Work to complete → Beginning with the line that holds "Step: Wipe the" and ending with the last line below, please copy every line exactly, add nothing, and leave out the pictures.

Information shown →
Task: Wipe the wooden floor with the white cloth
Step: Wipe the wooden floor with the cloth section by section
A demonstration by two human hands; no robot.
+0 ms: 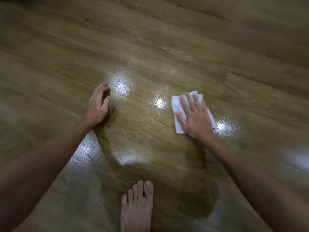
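Though flattened, white cloth (177,106) beneath fingers (192,102)

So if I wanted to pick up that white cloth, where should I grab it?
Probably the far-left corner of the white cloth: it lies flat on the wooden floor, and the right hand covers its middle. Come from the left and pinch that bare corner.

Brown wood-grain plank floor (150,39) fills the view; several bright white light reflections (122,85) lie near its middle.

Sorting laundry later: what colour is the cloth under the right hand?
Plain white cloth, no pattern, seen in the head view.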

Answer to the problem →
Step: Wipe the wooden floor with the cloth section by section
A demonstration by two human hands; no robot.
+0 ms: 
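Though flattened, white cloth (177,106) beneath fingers (192,102)

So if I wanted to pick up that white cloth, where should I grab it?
Probably the far-left corner of the white cloth: it lies flat on the wooden floor, and the right hand covers its middle. Come from the left and pinch that bare corner.

Brown wood-grain plank floor (150,39) fills the view; several bright white light reflections (122,85) lie near its middle.

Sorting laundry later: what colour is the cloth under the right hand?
Plain white cloth, no pattern, seen in the head view.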

The output above is the complete answer.